O estado das coisas

A partir de testemunhos de antigos combatentes da guerra colonial, Rodrigo Francisco interroga uma parte da história recente particularmente sensível

João Carneiro in Expresso, 09 Julho 2021

No início, um homem acaba de se divorciar, e faz uma pergunta: “O que é que um gajo há de ir fazer a seguir a divorciar-se?” É tão simples que por momentos nem sabemos como reagir, ainda menos responder. Fazer o quê? Naquele momento? Nos dias seguintes? Daí para a frente? O homem vai falando, que é o que se faz muitas vezes quando não se sabe o que se está a passar, muito menos o que se há de fazer. Começa a falar naquilo que é desmontar 47 anos de casamento, mais de metade de uma vida toda, e bem longa, assim, depois de se assinar um papel. Sem festas, sem convidados, sem o filho que foi acompanhar a mãe. O homem resolve ir almoçar ao sítio do costume, e de repente está a falar da guerra.

É a falar que as coisas vão surgindo, de maneira descontínua, fragmentada, como acontece com o trabalho da memória a que a linguagem vai dando uma forma possível. “Esquisito” — pensa ele, ou antes, diz ele, porque nós estamos ali, no teatro, para ver e ouvir — “Às vezes não sei bem quem fala dentro da minha cabeça, quando sou eu próprio que falo.” Por que razão sente aquele homem necessidade de falar da guerra, uma coisa que aconteceu há cinquenta anos?
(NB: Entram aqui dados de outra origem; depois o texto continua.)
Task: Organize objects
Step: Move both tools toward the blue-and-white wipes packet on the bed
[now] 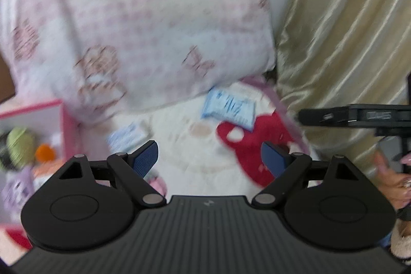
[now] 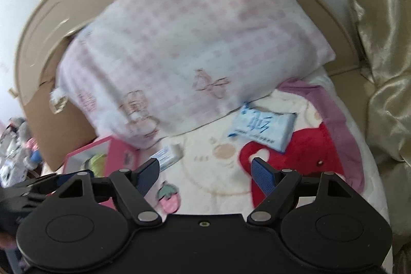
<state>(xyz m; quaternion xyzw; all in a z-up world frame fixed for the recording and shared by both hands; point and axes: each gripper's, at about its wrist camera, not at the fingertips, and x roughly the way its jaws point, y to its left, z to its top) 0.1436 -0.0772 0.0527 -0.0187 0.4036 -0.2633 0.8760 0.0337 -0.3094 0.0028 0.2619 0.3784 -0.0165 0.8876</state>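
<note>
The 2 wrist cameras look forward and steeply down, from near, over a bed. Both share the pink checked pillow and blue tissue pack; the right view sits farther right.

The pink-checked cloth pillow looks soft and matt, its cover a fine cotton weave. Under it the cream fleece blanket with a red cartoon patch is plush and fuzzy. The pale blue tissue packet near the blanket's far edge has a slick plastic wrap. The gold curtain shines like satin. The grippers' blue finger pads look ribbed and rubbery.
</note>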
Por que razão tem ele necessidade de falar da morte, porque é disso que se trata, guerra e morte estão aqui ligados de maneira muito, muito complicada, o que é o mesmo que dizer muito dolorosa? Nada disto são caprichos, nem conversa de chacha. O homem vai fazendo algumas perguntas, em pouco tempo está a perguntar — a quem? — se esse alguém sabe como é que se transforma a vida em morte. Já não é só o homem que fala, são outros soldados, outros homens que estiveram na guerra, e que vão falando disso: da morte, de matar, de morrer, de continuar a viver. Como? “Como” é uma palavra-chave, uma delas, nesta peça, atravessada também pela noção de desadequação, de desarranjo, de avaria; como quando alguém diz que há homens que vêm “escangalhados” da guerra. Avariados. E há mais pessoas que falam, não são só os ex-combatentes. A guerra destas pessoas é a guerra colonial, a guerra de um Portugal enorme — enorme? —, que afinal não era assim tal e qual se pintava.

A guerra era uma guerra de brancos contra pretos, mas quando se começa a investigar, as coisas não são tão lineares. Quase tudo é verdade, mas quase tudo é várias verdades ao mesmo tempo. E se a guerra não era exatamente, ou somente, uma guerra entre pretos e brancos, daí não podemos inferir que o racismo seja uma invenção. Do facto de muitos homens terem ficado com as cabeças e as vidas mais ou menos “escangalhadas” não se pode concluir que afinal todos foram vítimas, e só vítimas. Não se pode passar ao lado daquilo que é matar, e que é uma coisa diferente para cada um dos soldados. Não se pode ignorar a vertigem de destruição que tomava — e toma — conta de quem tem uma arma na mão e, como se diz na peça, sente que só com o olhar pode aniquilar a pessoa que está à frente. Não se pode ignorar que matar é uma aprendizagem e um ensino, feitos conscientemente e a frio. Mas não se pode ignorar que não sabemos, geralmente, quem decide da guerra, e que os soldados são, em última análise, a peça menos responsável e mais instrumental das políticas que desencadeiam as guerras. Não se pode ignorar que, relativamente à guerra colonial, a muitas das tropas que nela participarem, as perguntas certas não terão sido ainda feitas. Não sabemos ainda como é que muitos dos homens que combateram nessa guerra lidam com o seu passado. Adotar a estratégia de acusador/acusado não resulta; reagir histericamente quando a discussão azeda ou fica demasiado desconfortável, também não. Por um acaso, Rodrigo Francisco deparouse com algumas destas pessoas, que tinham estado na guerra, antigos combatentes. Ficou surpreendido com o que começou a ouvir e quis saber mais. Juntou os testemunhos. Escreveu a peça. “Um Gajo Nunca Mais É a Mesma Coisa” é uma frase ambígua; mas é um estado de coisas possível e desconfortável. Encenação de Rodrigo Francisco, interpretação de Afonso de Portugal, João Farraia, Luís Vicente, Pedro Walter e Lara Mesquita.